Et je ne comprends pas vraiment ce que tu veux faire avec ta boucle de shuffle...
Sinon pour créer un matrice en python, il faut utiliser Numpy. Cependant vu ton niveau je ne te conseillerai pas de t'aventurer dans ce genre de librairie, ce que je te conseille c'est de faire une liste de liste.

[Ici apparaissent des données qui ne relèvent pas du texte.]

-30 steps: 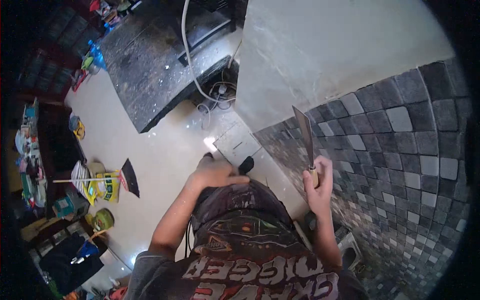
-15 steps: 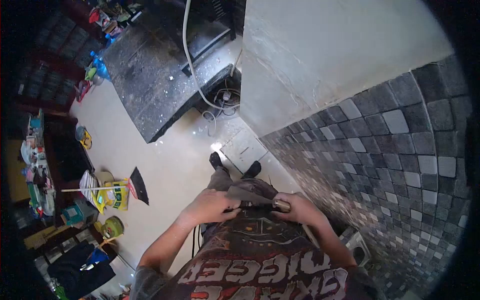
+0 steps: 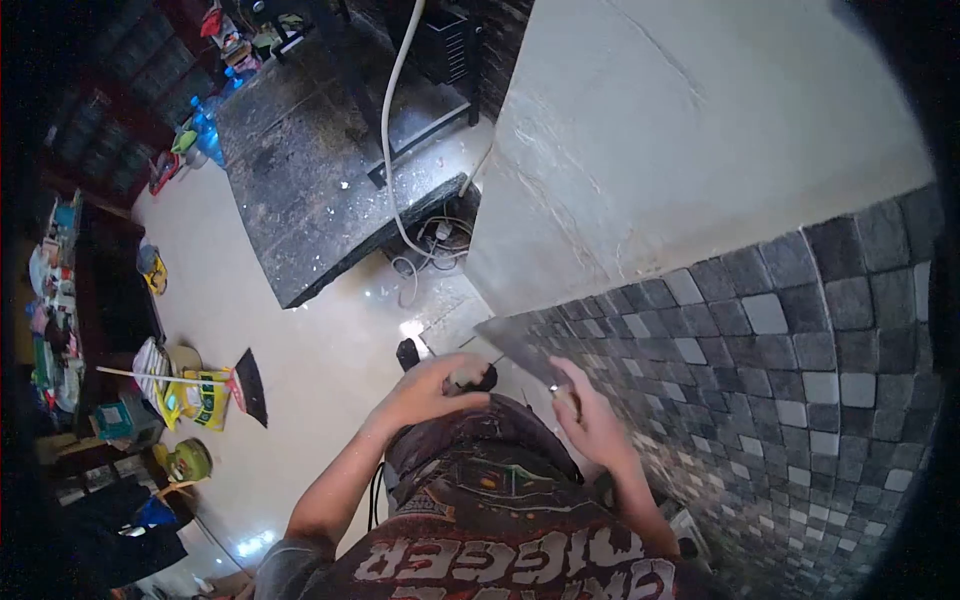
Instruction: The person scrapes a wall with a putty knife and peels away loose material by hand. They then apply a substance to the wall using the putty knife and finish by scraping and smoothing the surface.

Pour une matrice 5x4, tu peux créer 5 listes dans une liste :
matrice=[]
for n in range (0,5):
matrice.append([])
Pui la remplire comme tu le veux :
for x in range (0,5):
for y in range (0,4):
matrice[x][y]= "x:%s y:%s"%(x,y)
print (matrice)
Et sérieusement, ta grammaire -.-
15 déc. 2012 à 11:24
voila mon code py:
#!/usr/bin/python
import random
print ('entrer le nombre de villes:')
n = input()
list= range(n)
print (list)
print('Population initial: choix aleatoir des individus, avec nombre de villes='),n
print ('entrer le nombre d'individus:')
nb = input()
for i in range(nb):
random.shuffle(list)
print('gene'), i
print (list)
13 déc. 2012 à 19:40
Quand tu as copié le code source tu l'as copié avec des esoaces devant toutes les lignes, python te dit donc que l'indentation est mauvaise.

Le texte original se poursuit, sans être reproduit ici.